__Brief__
Copy the data that follows, character for character, minus the pictures.

__Provided data__

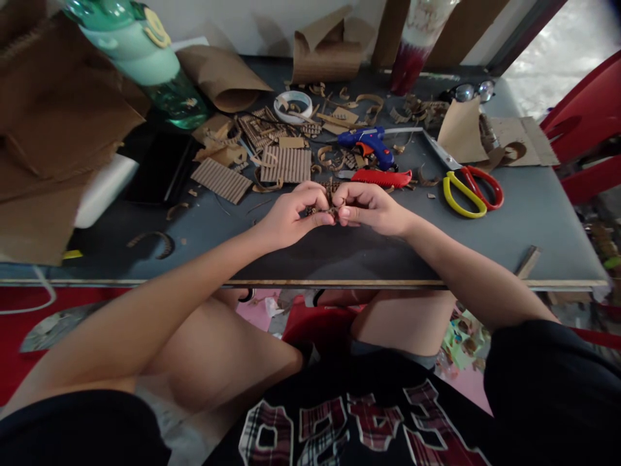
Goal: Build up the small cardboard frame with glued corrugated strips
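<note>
My left hand [301, 213] and my right hand [369, 208] meet over the front half of the grey table. Between their fingertips they pinch a small brown piece of corrugated cardboard [332, 208], mostly covered by the fingers. Just beyond the hands lies a red utility knife [381, 178], its blade end pointing left. Behind it rests a blue hot glue gun [371, 144] with an orange trigger. A square of corrugated cardboard [286, 164] lies beyond my left hand, with a second corrugated piece [222, 180] to its left.
Scissors [473, 191] with yellow and red handles lie at right. A tape roll [293, 107], cardboard scraps and curled strips cover the back. A green bottle [145, 65] and a dark phone [162, 167] are at left; a red-and-white bottle [420, 45] and glasses [473, 91] at back right.
</note>
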A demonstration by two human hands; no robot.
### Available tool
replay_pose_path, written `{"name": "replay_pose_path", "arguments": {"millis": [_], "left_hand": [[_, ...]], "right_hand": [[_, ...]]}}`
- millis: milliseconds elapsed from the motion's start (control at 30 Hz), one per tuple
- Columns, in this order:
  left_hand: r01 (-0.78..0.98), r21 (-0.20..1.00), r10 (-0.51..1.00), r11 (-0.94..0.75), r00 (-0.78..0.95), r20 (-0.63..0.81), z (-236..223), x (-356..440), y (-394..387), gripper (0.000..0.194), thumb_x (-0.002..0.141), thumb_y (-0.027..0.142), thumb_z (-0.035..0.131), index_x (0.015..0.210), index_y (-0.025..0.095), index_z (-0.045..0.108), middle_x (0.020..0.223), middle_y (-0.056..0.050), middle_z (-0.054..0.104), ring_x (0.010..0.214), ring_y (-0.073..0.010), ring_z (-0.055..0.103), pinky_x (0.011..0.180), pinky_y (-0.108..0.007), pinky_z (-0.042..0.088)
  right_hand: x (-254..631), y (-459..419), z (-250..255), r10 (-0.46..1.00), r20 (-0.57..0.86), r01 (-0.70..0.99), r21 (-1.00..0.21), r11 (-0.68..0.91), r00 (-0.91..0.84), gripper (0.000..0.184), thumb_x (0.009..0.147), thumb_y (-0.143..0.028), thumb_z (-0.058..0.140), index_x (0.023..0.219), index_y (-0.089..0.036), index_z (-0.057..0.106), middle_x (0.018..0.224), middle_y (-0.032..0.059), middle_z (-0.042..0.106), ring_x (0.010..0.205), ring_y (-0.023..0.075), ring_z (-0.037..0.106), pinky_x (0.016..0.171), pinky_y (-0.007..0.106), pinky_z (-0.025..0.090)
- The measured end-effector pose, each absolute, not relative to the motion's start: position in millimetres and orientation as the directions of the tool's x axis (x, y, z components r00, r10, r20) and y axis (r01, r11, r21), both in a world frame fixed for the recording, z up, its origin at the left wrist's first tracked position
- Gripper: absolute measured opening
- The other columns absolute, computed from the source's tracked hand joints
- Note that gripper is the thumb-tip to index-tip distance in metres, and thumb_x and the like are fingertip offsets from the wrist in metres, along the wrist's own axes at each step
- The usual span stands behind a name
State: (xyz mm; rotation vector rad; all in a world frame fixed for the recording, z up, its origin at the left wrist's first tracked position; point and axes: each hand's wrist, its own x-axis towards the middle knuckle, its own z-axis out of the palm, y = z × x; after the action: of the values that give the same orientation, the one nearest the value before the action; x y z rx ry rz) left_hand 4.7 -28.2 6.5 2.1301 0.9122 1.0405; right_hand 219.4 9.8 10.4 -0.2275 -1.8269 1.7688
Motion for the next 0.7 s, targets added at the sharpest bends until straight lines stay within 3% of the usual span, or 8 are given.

__Result__
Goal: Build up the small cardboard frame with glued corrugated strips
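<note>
My left hand [301, 213] and my right hand [369, 208] meet over the front half of the grey table. Between their fingertips they pinch a small brown piece of corrugated cardboard [332, 208], mostly covered by the fingers. Just beyond the hands lies a red utility knife [381, 178], its blade end pointing left. Behind it rests a blue hot glue gun [371, 144] with an orange trigger. A square of corrugated cardboard [286, 164] lies beyond my left hand, with a second corrugated piece [222, 180] to its left.
Scissors [473, 191] with yellow and red handles lie at right. A tape roll [293, 107], cardboard scraps and curled strips cover the back. A green bottle [145, 65] and a dark phone [162, 167] are at left; a red-and-white bottle [420, 45] and glasses [473, 91] at back right.
</note>
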A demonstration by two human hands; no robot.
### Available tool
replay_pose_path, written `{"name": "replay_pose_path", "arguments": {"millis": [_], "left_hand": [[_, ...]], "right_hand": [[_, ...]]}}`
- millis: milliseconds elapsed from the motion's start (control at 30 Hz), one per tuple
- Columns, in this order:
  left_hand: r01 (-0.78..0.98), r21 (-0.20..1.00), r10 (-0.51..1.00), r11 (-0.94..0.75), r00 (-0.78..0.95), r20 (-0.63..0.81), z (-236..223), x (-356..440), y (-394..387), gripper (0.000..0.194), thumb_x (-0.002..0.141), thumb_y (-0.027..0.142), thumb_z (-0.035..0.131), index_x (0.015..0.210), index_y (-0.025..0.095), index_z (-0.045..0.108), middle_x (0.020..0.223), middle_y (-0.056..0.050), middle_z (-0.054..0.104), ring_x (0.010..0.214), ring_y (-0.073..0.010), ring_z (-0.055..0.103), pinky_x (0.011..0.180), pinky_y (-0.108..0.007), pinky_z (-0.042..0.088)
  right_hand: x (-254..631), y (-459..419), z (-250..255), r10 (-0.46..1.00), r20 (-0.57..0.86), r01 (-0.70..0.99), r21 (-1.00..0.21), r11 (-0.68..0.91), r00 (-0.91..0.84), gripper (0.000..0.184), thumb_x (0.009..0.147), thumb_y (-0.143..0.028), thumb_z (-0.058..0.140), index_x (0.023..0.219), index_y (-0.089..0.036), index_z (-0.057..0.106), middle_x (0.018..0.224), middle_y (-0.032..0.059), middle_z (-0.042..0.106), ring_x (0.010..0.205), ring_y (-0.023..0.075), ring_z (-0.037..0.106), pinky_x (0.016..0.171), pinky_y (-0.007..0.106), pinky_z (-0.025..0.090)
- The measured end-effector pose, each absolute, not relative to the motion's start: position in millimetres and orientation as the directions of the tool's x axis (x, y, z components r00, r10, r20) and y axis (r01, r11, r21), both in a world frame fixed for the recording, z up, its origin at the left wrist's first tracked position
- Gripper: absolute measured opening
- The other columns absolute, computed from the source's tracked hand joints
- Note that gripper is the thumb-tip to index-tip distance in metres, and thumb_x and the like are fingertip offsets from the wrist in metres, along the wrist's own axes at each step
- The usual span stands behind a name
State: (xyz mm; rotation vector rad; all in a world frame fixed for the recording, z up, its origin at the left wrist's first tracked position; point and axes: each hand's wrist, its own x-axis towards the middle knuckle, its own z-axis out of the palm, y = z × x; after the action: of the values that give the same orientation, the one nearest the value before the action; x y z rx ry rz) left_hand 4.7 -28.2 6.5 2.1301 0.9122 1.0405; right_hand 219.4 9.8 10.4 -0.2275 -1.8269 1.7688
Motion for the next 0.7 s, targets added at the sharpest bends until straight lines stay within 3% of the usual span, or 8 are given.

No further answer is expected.